SYNLAB MVZ
Humangenetik Mannheim

Leistungsverzeichnis

Prader-Willi-Syndrom (PWS)
Ihr regionales Labor für Rückfragen und Beauftragung
Das Prader‑Willi‑Syndrom (PWS) ist eine seltene syndromale Entwicklungsstörungen des Nervensystems, die durch eine hypothalamisch-hypophysäre Dysfunktion mit schwerer Hypotonie und Fütterungsdefiziten während der Neugeborenenperiode gekennzeichnet ist. Im späteren Verlauf treten Hyperphagie, fehlendes Sättigungsgefühl und die Neigung zu schwerer Adipositas auf, begleitet von Kleinwuchs infolge eines Wachstumshormonmangels, hypogonadotropem Hypogonadismus und weiteren endokrinen Störungen. Kognitive Einschränkungen variieren von leicht bis moderat und gehen häufig mit Lernschwierigkeiten, mangelnde sozialen Fähigkeiten und Verhaltensstörungen oder schwere psychiatrische Problemen einher. Die weltweite Prävalenz liegt bei etwa 1:15.000–30.000.
Das Management erfordert einen multidisziplinären Ansatz mit strenger Nahrungszugangskontrolle, endokrinologischer Betreuung einschließlich Wachstumshormontherapie sowie Verhaltenstherapie zur Verbesserung der Lebensqualität.

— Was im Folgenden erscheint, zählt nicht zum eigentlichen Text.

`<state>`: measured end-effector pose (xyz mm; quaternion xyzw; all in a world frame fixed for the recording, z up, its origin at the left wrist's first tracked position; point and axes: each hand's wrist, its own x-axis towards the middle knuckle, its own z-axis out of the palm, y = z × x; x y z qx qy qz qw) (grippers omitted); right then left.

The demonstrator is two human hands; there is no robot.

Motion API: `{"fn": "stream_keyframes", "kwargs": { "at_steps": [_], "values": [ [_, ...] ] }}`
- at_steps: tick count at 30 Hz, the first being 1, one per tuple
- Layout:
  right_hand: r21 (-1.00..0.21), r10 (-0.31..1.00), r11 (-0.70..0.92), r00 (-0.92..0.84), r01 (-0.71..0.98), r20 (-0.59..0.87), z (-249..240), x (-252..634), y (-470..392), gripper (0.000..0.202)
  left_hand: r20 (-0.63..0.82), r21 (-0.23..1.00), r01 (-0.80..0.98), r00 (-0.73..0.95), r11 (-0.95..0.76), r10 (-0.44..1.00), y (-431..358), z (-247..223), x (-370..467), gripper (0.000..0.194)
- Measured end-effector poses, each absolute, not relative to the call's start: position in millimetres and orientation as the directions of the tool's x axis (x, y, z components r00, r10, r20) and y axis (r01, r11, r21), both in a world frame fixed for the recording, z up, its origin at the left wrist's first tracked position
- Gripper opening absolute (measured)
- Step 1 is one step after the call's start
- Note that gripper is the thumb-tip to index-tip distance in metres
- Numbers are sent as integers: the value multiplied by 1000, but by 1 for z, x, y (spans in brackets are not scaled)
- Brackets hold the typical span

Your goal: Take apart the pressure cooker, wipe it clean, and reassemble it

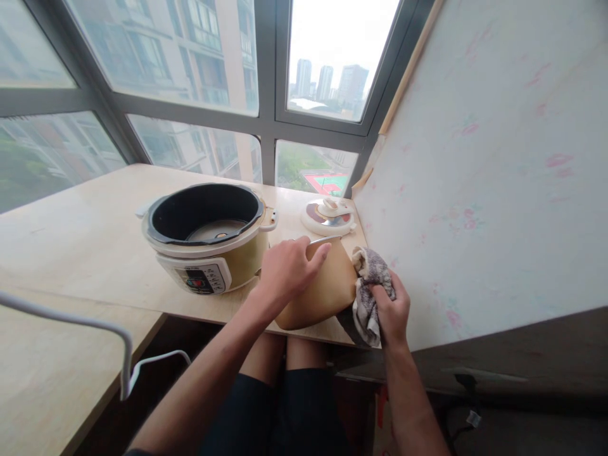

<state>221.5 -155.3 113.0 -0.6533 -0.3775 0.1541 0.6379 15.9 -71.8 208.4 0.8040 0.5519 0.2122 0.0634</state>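
My left hand (291, 269) is closed on the rim of a tan, gold-coloured pot (323, 288), which is tilted over the counter's front edge. In my right hand (394, 310) is a bunched grey and cream cloth (372, 291), held against the right side of the pot. To the left of my left hand stands an electric cooker (247, 256) with its top open, showing a dark inside and a metal plate at the bottom. Behind the pot lies a white and brown lid (327, 218) with a handle.
The pale wooden counter (95, 247) runs along the windows. A white cable (71, 320) hangs at the lower left. On the right is a flowered wall (489, 177). My legs are below the counter edge, and a black plug (465, 381) is at the lower right.
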Motion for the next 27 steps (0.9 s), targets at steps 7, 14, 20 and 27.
{"fn": "stream_keyframes", "kwargs": {
  "at_steps": [7,14,20,27],
  "values": [
    [-636,670,373,278,675,688,149,193,-185,43,235,232,900,316,-368,919,-74,227,44,60],
    [-475,659,410,107,778,745,166,165,-194,48,187,194,872,417,-449,890,-67,238,70,61],
    [-506,639,393,167,768,751,162,176,-179,44,264,259,822,445,-507,856,-59,230,61,61],
    [-728,659,292,420,620,623,136,228,-132,34,430,603,667,190,-437,883,-61,203,31,66]
  ]
}}
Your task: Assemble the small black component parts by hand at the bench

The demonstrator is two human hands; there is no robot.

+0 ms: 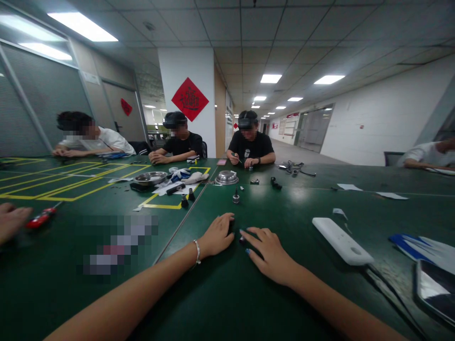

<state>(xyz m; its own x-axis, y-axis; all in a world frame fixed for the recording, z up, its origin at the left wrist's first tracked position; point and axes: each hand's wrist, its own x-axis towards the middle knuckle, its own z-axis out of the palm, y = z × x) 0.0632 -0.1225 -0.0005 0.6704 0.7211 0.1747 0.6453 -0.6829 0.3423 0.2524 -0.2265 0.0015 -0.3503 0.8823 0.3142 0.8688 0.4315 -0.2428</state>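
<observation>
My left hand rests on the green table with its fingers apart and nothing in it. Beside it, my right hand is spread low over the table, palm down. A small dark object lies by the fingertips of my right hand, partly covered by them; whether they touch it I cannot tell. Beyond both hands a small metal part with a thin upright stem stands on the table. A silver bracelet circles my left wrist.
A white device with a cable, a phone and blue-white gloves lie right. Another person's hand is near a red tool at left. Metal bowls and black parts stand ahead; several people sit around.
</observation>
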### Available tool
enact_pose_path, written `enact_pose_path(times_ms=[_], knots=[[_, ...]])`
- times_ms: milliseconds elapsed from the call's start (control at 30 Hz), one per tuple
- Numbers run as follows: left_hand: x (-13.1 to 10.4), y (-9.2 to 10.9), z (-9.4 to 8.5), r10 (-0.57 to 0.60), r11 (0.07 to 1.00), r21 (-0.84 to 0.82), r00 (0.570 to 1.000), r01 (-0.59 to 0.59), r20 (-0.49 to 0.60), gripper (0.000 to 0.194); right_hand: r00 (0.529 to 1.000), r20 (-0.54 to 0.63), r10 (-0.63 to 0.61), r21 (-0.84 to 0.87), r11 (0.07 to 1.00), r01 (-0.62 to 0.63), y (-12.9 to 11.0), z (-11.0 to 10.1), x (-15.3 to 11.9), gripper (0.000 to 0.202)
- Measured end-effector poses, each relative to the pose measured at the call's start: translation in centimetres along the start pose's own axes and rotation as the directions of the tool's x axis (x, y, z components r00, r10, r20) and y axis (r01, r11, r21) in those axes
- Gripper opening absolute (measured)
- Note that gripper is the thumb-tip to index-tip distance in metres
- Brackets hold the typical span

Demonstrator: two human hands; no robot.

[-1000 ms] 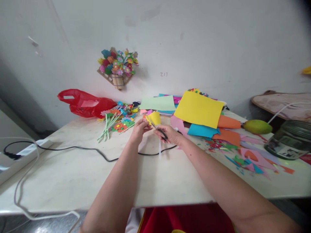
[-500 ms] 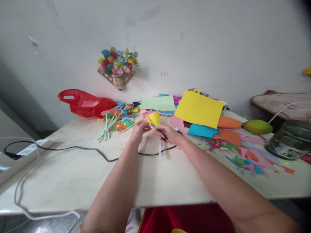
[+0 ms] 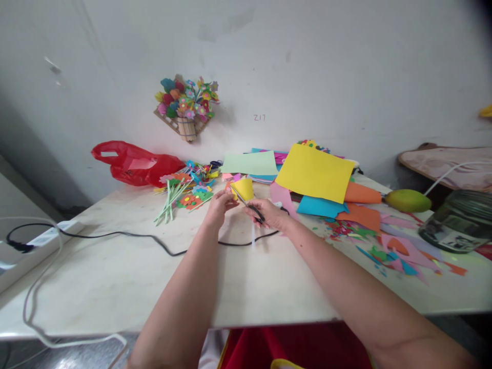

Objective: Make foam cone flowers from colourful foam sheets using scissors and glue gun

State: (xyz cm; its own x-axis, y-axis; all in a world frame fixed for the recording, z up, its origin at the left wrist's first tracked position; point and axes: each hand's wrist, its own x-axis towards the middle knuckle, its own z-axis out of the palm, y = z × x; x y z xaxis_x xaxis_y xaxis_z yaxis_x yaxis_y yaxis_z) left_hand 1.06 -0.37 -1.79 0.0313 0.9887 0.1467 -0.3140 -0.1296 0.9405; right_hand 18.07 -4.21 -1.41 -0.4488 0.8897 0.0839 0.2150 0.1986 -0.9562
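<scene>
Scissors [image 3: 257, 214] and yellow piece [image 3: 246, 188] both sit near the centre of the frame, raised in front of the person above the table [image 3: 269, 287].

Hands: the right hand [image 3: 269, 214] is closed round the black handles of the scissors. The left hand [image 3: 220, 206] is narrowed to a pinch at the lower-left edge of the yellow piece; the exact fingertip contact is too small to make out. Blades lie across the left part of the piece; how far apart they stand cannot be told.

Handling (judged): the piece looks very light, thin and flexible, likely to bend or crease under a firm squeeze rather than slip. Best hold is a light pinch at an edge, clear of the blades. Scissors look stiff and fairly light; hold is by the handles, as the right hand has it.

Orientation: scissors' long axis runs diagonally, tips toward the upper left of the frame, handles toward the lower right. The piece appears curved, its broad face rising toward the top of the frame; its long axis is unclear, as fingers and blades cover part of it.

Nearby: black cable [image 3: 169, 251] crosses the table below both hands; pale green sticks [image 3: 169, 202] lie left of centre; large yellow sheet [image 3: 315, 173] lies right of centre.
</scene>
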Motion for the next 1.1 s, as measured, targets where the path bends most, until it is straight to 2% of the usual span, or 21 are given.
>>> enact_pose_path(times_ms=[433, 1100], knots=[[0.0, -0.1, -0.1, 0.007, 1.000, -0.015, 1.000, -0.008, -0.031, 0.017, 0.999, 0.013, 0.036, 0.034, 0.999, -0.037, -0.4, 0.1, -0.2, 0.023], [0.0, 0.1, -0.3, -0.012, 1.000, -0.020, 1.000, 0.012, 0.009, 0.013, 0.993, 0.000, 0.115, 0.003, 0.993, -0.115, -1.3, 0.2, -0.5, 0.019]])
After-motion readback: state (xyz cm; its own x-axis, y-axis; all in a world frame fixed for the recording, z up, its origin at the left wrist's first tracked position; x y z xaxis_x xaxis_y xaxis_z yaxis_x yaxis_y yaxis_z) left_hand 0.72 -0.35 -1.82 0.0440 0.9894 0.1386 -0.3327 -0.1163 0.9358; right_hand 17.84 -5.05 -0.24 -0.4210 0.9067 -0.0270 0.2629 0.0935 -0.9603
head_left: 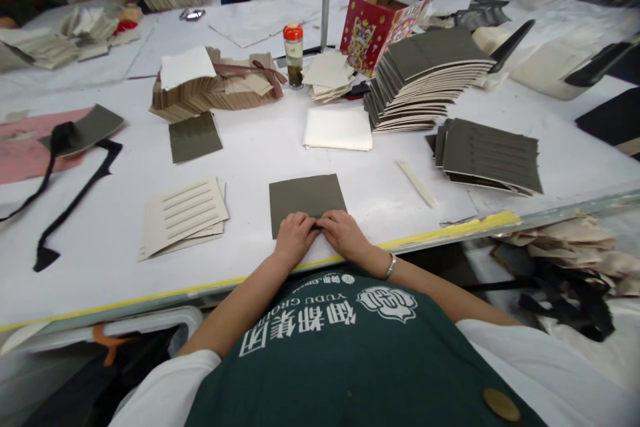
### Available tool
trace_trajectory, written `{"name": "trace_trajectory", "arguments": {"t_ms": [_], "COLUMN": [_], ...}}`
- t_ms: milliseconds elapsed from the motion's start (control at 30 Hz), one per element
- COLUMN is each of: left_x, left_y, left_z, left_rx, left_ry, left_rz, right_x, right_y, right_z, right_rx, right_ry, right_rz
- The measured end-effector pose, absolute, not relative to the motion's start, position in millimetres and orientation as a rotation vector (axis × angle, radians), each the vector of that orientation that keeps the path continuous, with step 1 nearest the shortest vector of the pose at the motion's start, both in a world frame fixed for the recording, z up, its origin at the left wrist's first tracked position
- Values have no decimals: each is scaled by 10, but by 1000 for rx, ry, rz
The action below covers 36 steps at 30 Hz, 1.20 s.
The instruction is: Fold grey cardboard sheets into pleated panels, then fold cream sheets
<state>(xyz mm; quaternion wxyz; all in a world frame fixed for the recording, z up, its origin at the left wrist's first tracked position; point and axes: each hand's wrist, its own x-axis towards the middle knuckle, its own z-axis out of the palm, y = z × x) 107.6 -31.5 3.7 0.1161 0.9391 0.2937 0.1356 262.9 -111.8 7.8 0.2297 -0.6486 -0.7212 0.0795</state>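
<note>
A dark grey-green panel (306, 195) lies flat near the table's front edge. My left hand (295, 235) and my right hand (343, 232) meet at its near edge, fingertips touching and fingers bent together. Both pinch that edge of the panel, where a small dark part shows between them. To the left are pale panels with raised ribs (187, 213), slightly fanned. On the right sits a pile of dark ribbed panels (490, 153), and a pale flat stick (417, 183) lies between it and my right hand.
Beyond are a white stack (337, 128), a small dark square (195, 137), a tied brown bundle (190, 95), a jar with orange lid (293, 57), a tall dark stack (425, 73) and a red box (375, 27). Black straps (75, 207) lie at left. A metal post (327, 0) stands behind.
</note>
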Motion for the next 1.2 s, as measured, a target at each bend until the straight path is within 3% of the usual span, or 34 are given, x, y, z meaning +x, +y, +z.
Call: {"name": "trace_trajectory", "arguments": {"t_ms": [500,667,867,1067,1200], "left_x": [1083,1068,1036,993,1221], "left_y": [-218,-184,-93,23,37], "left_z": [94,80,48,128,107], "left_rx": [2705,2805,2720,2710,2792], "left_ry": [872,917,868,1145,1035], "left_rz": [224,331,326,241,346], "right_x": [2772,2813,2889,2915,2833], "right_y": [-966,-951,-915,-837,-739], "right_z": [41,37,20,134,163], "right_rx": [-1808,-1800,-1743,-1900,-1877], "right_ry": [-2139,-2132,-2137,-2039,-2050], "right_rz": [211,106,253,251,216]}}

Die genetische Ursache eines PWS ist eine Störung der Chromosomenregion (15q11-q13), die einer elternspezifische Prägung, dem sog. Genomic Imprinting, unterliegt. Häufigste Ursache ist eine heterozygote Deletion des Chromosomenbereichs 15q11-15q12 väterlicher Herkunft, gefolgt von einer maternalen UPD und Imprintingdefekten. Der Nachweis eines Imprinting-Defekts (ID) oder einer Deletion in der paternalen 15q11-q13-Chromosomen- region (PWCR) erfolgt mittels methylierungssensitiver PCR und anschließender Quantifizierung durch MLPA-Analyse (Multiplex-Ligation-dependent-Product-Amplification). Gegebenenfalls wird eine Mikrosatellitenanalyse (STR-Analyse) zum Nachweis einer maternalen uniparentalen Disomie 15 (matUPD15) durchgeführt.
Material Dauer Akkreditierung
3 - 5 ml EDTA-Blut 4 Wochen nein
Untersuchte Bereiche / Gene
Gen/Region OMIM-P Erbgang Erkrankung Methodik
15q11-q13 176270 None Prader-Willi-Syndrom (PWS)
Kosten
Die Kosten werden bei bestehender medizinischer Indikation über einen Überweisungsschein Typ 10 (EBM) abgerechnet. Humangenetische Leistungen sind nicht budgetrelevant. Für privatversicherte Patienten sowie private Kostenträger (Krankenhäuser etc.) können auf Wunsch entsprechende Kostenvoranschläge erstellt werden.